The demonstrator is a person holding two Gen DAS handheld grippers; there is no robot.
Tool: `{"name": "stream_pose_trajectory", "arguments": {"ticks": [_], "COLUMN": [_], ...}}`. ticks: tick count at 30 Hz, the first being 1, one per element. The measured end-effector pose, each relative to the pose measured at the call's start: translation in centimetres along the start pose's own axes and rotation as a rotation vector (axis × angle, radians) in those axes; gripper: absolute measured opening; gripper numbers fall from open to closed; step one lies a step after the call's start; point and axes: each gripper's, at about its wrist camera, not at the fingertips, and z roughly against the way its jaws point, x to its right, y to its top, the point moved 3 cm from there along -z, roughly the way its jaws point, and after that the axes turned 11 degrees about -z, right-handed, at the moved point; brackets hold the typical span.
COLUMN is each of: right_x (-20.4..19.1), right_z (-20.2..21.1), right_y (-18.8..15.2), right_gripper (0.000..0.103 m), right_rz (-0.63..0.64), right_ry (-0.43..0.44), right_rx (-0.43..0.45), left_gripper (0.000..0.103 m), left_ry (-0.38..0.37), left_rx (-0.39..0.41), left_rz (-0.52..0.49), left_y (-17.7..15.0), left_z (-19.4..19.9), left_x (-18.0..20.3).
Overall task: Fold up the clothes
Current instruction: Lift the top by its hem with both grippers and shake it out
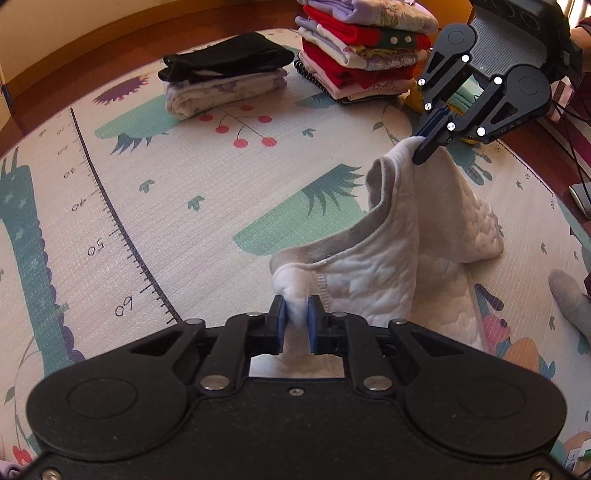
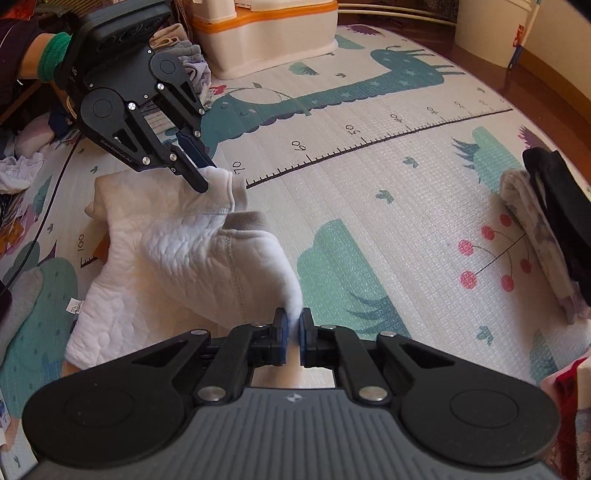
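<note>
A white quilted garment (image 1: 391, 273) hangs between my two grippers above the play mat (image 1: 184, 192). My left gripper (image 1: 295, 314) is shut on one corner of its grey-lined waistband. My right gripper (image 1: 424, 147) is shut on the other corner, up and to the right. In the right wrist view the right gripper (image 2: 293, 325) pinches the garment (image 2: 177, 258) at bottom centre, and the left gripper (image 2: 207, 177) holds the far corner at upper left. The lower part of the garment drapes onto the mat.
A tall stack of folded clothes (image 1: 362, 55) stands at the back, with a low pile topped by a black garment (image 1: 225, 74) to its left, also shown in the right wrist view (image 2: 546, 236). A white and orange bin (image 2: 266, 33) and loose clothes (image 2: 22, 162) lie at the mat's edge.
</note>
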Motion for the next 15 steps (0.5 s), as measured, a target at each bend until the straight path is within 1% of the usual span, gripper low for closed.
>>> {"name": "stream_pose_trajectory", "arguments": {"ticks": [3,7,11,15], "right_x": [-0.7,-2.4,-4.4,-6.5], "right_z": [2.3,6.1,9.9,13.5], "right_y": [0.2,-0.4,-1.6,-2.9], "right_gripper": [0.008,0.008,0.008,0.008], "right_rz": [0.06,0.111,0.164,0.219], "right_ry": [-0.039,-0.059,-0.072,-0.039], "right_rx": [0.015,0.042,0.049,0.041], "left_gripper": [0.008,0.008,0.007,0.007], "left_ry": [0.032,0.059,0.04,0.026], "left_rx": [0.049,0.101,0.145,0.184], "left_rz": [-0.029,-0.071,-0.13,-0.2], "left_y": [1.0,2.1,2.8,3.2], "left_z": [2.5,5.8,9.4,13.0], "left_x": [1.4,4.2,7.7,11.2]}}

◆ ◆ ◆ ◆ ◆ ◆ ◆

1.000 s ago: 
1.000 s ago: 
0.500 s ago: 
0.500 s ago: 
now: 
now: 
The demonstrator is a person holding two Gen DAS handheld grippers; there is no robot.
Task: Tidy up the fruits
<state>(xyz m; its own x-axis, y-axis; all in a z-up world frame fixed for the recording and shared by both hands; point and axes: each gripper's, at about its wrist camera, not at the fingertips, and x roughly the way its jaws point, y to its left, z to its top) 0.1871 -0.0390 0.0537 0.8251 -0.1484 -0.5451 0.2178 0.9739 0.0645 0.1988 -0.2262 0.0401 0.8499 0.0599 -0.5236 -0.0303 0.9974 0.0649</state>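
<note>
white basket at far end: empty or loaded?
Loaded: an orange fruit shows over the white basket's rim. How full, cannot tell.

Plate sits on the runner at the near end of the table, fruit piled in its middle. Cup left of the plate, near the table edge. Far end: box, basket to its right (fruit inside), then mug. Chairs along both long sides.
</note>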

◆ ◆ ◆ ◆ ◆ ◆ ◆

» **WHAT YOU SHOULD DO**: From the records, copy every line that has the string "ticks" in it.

» **ANSWER BOX**:
Tool: `{"name": "stream_pose_trajectory", "arguments": {"ticks": [_], "COLUMN": [_], ...}}`. ticks: tick count at 30 Hz, the first being 1, one per element. The measured end-effector pose, each relative to the pose measured at the call's start: translation in centimetres along the start pose's own axes and rotation as a rotation vector (axis × angle, radians) in those axes; gripper: absolute measured opening; gripper numbers fall from open to closed; step one lies a step after the call's start; point and axes: each gripper's, at about its wrist camera, not at the fingertips, and z roughly against the way its jaws point, x to its right, y to its top, the point moved 3 cm from there along -z, roughly the way its jaws point, and after that the axes turned 11 degrees about -z, right-handed, at the moved point; brackets hold the typical span.
>>> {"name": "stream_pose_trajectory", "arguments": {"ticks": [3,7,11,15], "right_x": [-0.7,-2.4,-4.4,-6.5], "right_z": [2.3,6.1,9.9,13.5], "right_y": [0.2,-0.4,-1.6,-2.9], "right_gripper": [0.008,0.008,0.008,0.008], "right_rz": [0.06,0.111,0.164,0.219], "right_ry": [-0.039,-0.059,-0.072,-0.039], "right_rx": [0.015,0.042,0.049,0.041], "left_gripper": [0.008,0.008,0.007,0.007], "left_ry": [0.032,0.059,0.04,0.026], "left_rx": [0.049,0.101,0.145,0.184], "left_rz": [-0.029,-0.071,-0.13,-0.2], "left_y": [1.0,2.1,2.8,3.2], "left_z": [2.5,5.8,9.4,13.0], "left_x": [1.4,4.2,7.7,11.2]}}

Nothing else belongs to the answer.